An Athlete's Relationship with Food
Following my previous post about some of the learnings of my last two years of training and racing, I received a couple of messages asking me about the nutrition aspect of my triathlon experience, a topic that I decided to avoid in that blog due to its sensitivity.
The way we eat and what we eat is a very personal matter that is determined by a variety of factors such as our upbringing, our culture, our socio-economic status, and the place where we live, to name a few. For this reason, it can be risky to talk about a specific diet or way of eating. Nevertheless, I believe that some generalities can be highlighted, in regards to the relationship between endurance athletes and food.
In general, endurance sports require fueling before, during and after whatever activity we embark in, and, in such case, we need to make sure that we are fueling to perform and not performing to fuel. In other words, we have to make sure that we have consumed the enough and correct nutrients before, during and after training and competition to improve our performance and fitness. This being said, what we eat, especially before and during a race, has to be tested and trained throughout the different preparation cycles. We, as athletes, need to find the correct foods and beverages that work for each of us, not what works best for our training partners.
Coaches and mentors can be an excellent initial resource to help us develop nutritional racing and training plans, as well as to help us navigate the overwhelming world of sports nutrition. With so many brands available and articles talking about what is the ultimate endurance sports diet, it is easy to get lost in the debate and end up having troubling nutritional experiences. So, it is good to have external advice from experienced professionals. Also, in more extreme cases, or to develop a much more specific dietary structure, it is always a good idea to consult with a Registered Dietitian (ideally a CSSD) that has knowledge and understanding of the nutritional requirements of an endurance athlete.

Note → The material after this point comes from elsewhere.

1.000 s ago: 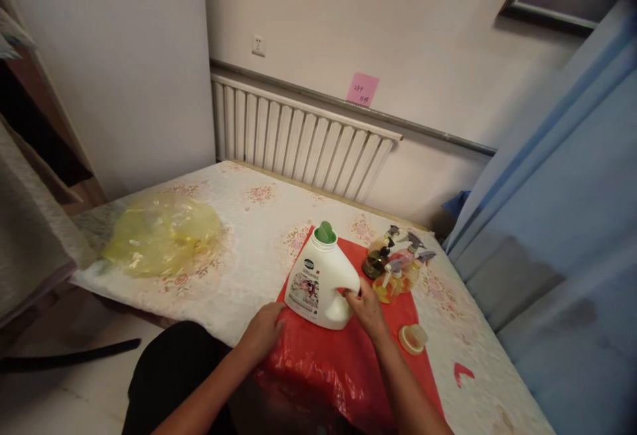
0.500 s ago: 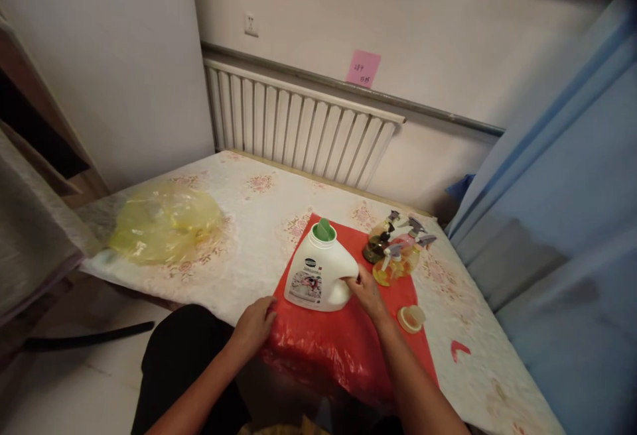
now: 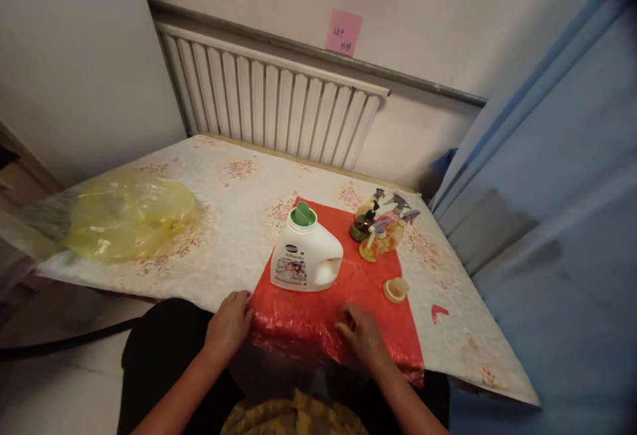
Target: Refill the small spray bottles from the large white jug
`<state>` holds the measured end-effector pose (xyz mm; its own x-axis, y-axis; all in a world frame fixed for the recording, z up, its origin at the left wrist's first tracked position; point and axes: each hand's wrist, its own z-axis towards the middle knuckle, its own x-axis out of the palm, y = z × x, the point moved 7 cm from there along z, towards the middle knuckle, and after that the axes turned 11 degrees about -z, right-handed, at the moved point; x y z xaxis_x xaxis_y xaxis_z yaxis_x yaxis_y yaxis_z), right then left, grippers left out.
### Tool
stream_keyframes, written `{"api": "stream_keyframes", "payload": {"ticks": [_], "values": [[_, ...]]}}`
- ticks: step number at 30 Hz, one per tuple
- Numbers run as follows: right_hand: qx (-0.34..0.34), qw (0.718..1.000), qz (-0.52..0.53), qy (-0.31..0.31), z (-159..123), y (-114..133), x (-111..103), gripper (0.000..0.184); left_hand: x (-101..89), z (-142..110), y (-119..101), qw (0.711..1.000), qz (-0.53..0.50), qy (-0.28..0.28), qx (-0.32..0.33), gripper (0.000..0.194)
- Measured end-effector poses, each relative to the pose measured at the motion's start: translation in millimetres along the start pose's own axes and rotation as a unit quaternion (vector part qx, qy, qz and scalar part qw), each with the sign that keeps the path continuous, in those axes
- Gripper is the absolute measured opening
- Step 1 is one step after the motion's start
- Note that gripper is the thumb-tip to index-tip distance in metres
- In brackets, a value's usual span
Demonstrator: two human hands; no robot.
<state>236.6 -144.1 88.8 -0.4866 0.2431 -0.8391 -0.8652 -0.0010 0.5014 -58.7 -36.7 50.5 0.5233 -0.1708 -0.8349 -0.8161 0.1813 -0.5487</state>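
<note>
A white jug-style detergent bottle (image 3: 303, 259) with a printed label stands upright on a red plastic sheet (image 3: 293, 319). Its cap is off, and green shows in the mouth (image 3: 302, 215). My right hand (image 3: 362, 335) is just in front of the bottle, low over the sheet, apart from the handle, with thumb and fingers apart and nothing between them. At the left front corner of the sheet, my left hand (image 3: 229, 325) rests with its fingers extended to the table edge, fingertips by the plastic. A pale cap (image 3: 396, 290) lies on the sheet's right side.
Several spray bottles (image 3: 381, 233) cluster at the sheet's back right. A yellow plastic bag (image 3: 132, 216) lies on the left of the flowered tablecloth (image 3: 233, 203). A red scrap (image 3: 438, 313) is on the right. Behind are a radiator (image 3: 269, 100) and a blue curtain (image 3: 542, 223).
My right hand has let go of the bottle's handle and drawn back toward me. The bottle stays standing on the sheet. The camera view has tilted down and shifted right.
</note>
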Motion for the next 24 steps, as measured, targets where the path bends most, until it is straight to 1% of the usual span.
{"api": "stream_keyframes", "payload": {"ticks": [3,5,7,10,13,16,18,21,24], "values": [[-0.030,0.999,-0.029,0.022,-34,3,13,0.012,-0.4,-2,2,0.999,0.023,0.021,-0.030,0.018],[-0.063,0.994,-0.088,0.022,-49,5,19,0.020,0.0,-3,2,0.998,0.028,0.034,-0.049,0.016],[-0.083,0.985,-0.151,0.010,-57,3,24,0.027,0.9,-3,3,0.996,0.026,0.043,-0.067,0.014],[-0.087,0.979,-0.184,-0.003,-63,-1,29,0.028,2.5,-3,3,0.995,0.018,0.042,-0.083,0.012],[-0.092,0.978,-0.187,-0.009,-64,-3,34,0.024,4.4,-2,4,0.995,0.001,0.036,-0.096,0.013],[-0.099,0.977,-0.189,-0.015,-67,-3,39,0.027,3.9,-2,5,0.994,-0.027,0.026,-0.099,0.015],[-0.101,0.977,-0.188,-0.022,-70,-4,42,0.028,2.2,-2,4,0.994,-0.054,0.016,-0.091,0.015],[-0.106,0.977,-0.183,-0.031,-73,-6,43,0.021,0.7,-2,4,0.991,-0.107,0.003,-0.080,0.018],[-0.114,0.977,-0.174,-0.036,-77,-6,41,0.015,3.4,0,9,0.980,-0.173,-0.006,-0.094,0.019]]}}
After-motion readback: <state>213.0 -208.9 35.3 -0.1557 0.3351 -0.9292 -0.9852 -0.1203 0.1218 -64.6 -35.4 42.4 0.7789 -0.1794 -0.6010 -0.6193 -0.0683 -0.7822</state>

Also, we should take into consideration the resources available to access these foods in races away from home or during travel. A good tip is to pack easy to carry food that we know works for us in at all times or to find general staples easy to access in most places.
Finally, I think that, in many cases, food is demonized by some athletes, coaches and some sectors of the endurance sports community, something that can be dangerous and unfortunate. Yes, our performance can, sometimes, improve if we are leaner and lighter, but we have to be careful regarding the limits and meaning of what leaner and lighter is, as well as how we get to this place from a training perspective. There is no time for food to become the enemy of an athlete, and if this were to happen, we have to reach out for help urgently. No matter our athletic level, we have to be conscious of the importance that food has in our sports performances and in our lives, in general, and eat adhering to this mindset.